Cuando digo marocho, me estoy refiriendo a ambos sexos, al marocho y a la marocha, porque estos años supusieron un cambio radical en la vida de la mujer de Encinasola. Por primera vez en la historia, la mujer sale de su casa sola. La mujer rompe ese cordón que, desde siempre, la había mantenido sujeta a la potestad de sus padres y esposos. La mujer de Encinasola se va de casa y se enfrenta sola a la vida. No creo equivocarme si afirmo que, en principio, todas van a “servir” a casas más o menos importantes. Después también romperán con aquellos segundos lazos de control y se emplearán en fábricas, comercios, etc.

Si muchas fueron las funciones que los marochos ejercieron, aún más variado fueron los lugares en los que las desempeñaron. Me atrevería a decir “Piensa un lugar. En él, o muy cerca de él, un marocho derrochó energía y puso de manifiesto su capacidad para el trabajo, el sufrimiento y la constancia.

El hijo de Encinasola se esparció por todo el orbe, el éxodo no tuvo como destino únicamente ciudades de la geografía española (Bilbao, Barcelona, Madrid o Valencia), sino que llegaron a lugares tan lejanos como Alemania, Holanda, Bélgica, Finlandia, etc.

Huelva, con su polo industrial, se convirtió en el destino de los marochos a mediados de los años sesenta.

Aunque ya lo hemos mencionado, no nos resistimos a insistir en que otros destinos muy deseados de nuestros paisanos fueron la Guardia Civil, el Ejército y la policía Nacional.

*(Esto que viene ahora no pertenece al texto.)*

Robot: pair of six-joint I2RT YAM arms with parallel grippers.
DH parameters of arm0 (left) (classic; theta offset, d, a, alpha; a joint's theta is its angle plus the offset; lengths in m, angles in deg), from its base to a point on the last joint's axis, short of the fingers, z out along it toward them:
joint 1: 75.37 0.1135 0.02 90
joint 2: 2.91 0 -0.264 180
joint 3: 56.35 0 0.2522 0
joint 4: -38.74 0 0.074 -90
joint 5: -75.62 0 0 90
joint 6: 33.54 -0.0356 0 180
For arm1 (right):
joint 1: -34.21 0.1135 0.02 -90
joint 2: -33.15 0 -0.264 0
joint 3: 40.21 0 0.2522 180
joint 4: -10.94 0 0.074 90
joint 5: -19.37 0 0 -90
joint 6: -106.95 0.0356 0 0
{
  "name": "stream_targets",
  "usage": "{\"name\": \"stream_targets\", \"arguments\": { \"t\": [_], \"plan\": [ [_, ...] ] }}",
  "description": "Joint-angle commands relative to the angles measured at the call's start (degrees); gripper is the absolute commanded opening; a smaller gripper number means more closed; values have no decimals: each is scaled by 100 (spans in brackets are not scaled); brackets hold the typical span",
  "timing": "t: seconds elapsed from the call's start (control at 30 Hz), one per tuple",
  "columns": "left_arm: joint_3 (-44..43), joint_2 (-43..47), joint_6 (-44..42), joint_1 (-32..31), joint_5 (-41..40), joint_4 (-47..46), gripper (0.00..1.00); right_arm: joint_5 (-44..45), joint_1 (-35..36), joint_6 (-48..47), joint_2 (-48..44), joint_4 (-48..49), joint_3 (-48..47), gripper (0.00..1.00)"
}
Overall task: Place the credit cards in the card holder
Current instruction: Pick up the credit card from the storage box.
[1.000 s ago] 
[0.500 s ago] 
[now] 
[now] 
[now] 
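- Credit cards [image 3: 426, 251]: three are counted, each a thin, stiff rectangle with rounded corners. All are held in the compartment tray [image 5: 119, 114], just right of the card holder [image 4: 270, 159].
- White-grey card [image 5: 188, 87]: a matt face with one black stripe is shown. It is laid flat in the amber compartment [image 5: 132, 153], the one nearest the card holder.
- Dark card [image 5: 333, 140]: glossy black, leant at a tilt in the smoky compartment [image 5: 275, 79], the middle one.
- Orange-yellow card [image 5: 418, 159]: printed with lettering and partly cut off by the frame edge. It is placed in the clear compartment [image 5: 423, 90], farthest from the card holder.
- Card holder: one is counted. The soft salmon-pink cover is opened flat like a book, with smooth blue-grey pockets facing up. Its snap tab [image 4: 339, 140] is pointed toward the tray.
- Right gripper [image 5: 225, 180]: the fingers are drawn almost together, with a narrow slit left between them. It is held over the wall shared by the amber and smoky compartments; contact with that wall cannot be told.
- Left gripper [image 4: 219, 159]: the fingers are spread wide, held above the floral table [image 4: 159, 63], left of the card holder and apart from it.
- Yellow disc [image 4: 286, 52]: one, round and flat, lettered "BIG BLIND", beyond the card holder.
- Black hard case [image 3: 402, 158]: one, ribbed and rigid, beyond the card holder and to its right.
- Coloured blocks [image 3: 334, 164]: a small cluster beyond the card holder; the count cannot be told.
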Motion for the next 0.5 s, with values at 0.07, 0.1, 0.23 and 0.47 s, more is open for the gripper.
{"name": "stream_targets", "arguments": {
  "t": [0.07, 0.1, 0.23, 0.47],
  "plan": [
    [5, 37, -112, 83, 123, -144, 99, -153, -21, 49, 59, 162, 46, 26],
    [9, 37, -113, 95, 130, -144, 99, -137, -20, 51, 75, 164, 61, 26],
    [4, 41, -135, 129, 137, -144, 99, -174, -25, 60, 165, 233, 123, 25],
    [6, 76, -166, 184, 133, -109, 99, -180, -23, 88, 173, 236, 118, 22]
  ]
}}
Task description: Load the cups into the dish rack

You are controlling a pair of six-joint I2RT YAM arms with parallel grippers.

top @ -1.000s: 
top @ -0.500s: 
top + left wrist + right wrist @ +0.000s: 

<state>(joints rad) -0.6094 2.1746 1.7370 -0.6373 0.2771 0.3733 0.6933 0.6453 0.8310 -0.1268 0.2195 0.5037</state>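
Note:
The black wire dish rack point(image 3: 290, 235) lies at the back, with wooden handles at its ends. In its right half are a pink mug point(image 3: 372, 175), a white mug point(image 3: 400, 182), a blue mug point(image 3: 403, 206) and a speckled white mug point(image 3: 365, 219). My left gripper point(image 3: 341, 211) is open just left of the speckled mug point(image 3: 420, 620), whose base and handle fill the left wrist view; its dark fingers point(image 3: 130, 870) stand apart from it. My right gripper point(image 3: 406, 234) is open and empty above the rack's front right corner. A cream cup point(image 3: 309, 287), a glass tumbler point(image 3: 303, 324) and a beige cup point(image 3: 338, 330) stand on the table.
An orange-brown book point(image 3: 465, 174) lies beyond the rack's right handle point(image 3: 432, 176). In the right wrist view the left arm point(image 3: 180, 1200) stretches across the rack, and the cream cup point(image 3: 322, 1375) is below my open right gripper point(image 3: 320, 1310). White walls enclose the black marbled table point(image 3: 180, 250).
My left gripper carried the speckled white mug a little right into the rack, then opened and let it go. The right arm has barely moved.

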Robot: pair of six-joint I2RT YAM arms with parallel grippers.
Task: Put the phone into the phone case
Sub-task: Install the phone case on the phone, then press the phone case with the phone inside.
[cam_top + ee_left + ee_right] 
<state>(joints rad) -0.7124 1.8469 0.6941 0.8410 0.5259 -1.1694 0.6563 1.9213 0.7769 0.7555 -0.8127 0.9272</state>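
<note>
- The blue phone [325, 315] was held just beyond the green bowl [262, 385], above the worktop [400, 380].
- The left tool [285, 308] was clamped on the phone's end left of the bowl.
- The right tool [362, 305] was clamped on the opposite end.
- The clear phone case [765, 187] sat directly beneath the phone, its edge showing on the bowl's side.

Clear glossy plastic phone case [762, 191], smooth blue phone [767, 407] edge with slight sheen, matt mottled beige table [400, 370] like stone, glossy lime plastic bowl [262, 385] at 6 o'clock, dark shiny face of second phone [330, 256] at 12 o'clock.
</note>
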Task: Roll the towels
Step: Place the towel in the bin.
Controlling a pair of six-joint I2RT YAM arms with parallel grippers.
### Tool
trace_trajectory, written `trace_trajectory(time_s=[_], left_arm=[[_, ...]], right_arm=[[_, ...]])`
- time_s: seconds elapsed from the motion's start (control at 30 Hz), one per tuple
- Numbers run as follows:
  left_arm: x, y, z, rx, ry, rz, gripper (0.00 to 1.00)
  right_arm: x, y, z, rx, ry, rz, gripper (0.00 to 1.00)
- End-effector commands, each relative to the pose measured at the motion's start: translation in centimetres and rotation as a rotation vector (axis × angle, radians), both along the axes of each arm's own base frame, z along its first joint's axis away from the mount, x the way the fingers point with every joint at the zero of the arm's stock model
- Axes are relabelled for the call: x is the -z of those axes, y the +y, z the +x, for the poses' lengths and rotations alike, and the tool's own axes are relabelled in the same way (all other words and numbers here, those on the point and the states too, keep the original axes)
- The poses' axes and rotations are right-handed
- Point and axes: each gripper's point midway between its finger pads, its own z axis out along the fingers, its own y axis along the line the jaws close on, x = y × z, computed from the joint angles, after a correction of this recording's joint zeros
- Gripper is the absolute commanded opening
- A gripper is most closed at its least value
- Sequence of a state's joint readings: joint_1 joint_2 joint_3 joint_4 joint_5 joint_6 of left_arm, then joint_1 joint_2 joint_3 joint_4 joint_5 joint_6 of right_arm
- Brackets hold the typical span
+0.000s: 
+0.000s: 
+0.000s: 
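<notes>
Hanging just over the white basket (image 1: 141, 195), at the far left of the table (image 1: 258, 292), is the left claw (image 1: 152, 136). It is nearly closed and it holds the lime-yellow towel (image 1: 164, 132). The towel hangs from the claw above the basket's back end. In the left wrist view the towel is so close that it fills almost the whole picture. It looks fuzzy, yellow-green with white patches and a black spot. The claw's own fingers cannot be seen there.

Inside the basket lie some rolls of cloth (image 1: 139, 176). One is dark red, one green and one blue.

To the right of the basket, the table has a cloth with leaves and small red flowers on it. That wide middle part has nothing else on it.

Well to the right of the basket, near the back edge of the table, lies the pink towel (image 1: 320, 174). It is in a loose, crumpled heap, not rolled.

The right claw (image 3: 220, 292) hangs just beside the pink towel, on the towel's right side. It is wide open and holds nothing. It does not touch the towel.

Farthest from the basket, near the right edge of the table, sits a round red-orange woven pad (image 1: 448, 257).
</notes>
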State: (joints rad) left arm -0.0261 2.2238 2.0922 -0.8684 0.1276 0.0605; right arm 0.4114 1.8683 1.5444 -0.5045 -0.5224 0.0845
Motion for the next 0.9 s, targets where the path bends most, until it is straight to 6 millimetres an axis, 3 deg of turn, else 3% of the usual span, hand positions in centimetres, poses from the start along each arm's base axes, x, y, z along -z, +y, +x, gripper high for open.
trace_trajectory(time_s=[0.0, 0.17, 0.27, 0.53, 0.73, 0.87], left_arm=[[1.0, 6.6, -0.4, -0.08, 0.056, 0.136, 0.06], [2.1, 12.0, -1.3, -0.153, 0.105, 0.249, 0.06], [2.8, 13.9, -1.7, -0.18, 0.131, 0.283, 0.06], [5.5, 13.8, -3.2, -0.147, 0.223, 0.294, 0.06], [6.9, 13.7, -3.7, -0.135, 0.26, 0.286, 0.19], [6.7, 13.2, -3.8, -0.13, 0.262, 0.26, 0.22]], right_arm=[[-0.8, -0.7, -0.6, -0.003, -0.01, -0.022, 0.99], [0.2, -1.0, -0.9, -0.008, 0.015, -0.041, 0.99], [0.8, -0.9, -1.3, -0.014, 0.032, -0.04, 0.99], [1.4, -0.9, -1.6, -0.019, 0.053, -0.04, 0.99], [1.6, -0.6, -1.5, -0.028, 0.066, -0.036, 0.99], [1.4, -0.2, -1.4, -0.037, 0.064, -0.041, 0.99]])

Para ingresar en la Guardia Civil había que adquirir unos conocimientos básicos, sí básicos, pero de los que gran parte de la población carecía, porque eso de asistir a la escuela no había sido posible para gran parte de ellos. Por esto, los aspirantes asistían a unas clases que, específicamente destinadas a este fin, se impartían en la “Escuela del Retratista”, que se encontraba en la calleja de María Jesús.

En esta escuela hubo quien aprendió a leer, a escribir, a efectuar las llamadas cuatro reglas y a desenvolverse en el complicadísimo sistema métrico decimal. Este sistema de pesas y medidas era casi desconocido en el pueblo, pues aún era habitual utilizar la vara, la cuartilla y la libra. ¡Cuánto esfuerzo y cuántas lágrimas! ¡Cuánto sacrificio! Y todo ello, después de un “sol a sol” por esas senaras de Dios.

Otros optaron por ingresar en el Ejército y la Policía Nacional, pero a estos destinos sólo se dirigieron una minoría. Pues, con respecto al primero de ellos, era preciso ingresar muy joven , toda vez que había que esperar un largo período de tiempo antes de llegar a ser profesional. y , con respecto al segundo, las convocatorias eran escasas y el número de plazas muy limitado.

La consecuencia de este éxodo provocó que, en unos cuantos años, la población marocha se viera considerablemente reducida y que el pueblo perdiese su aspecto bullicioso. Siempre quedará la duda de si, aunque sólo fuese parcialmente, esta sangría podría haber sido evitada o de si la principal causa de ella fue que la población de Encinasola había rebasado el límite que puede soportar su capacidad para producir recursos. De cualquier forma, esta pérdida de población, en muchos casos, supuso para los miembros de algunas familias que permanecieron en el pueblo una nueva fuente de ingresos y una mejor calidad de vida, ya que los que se fueron no olvidaron a los que se quedaron.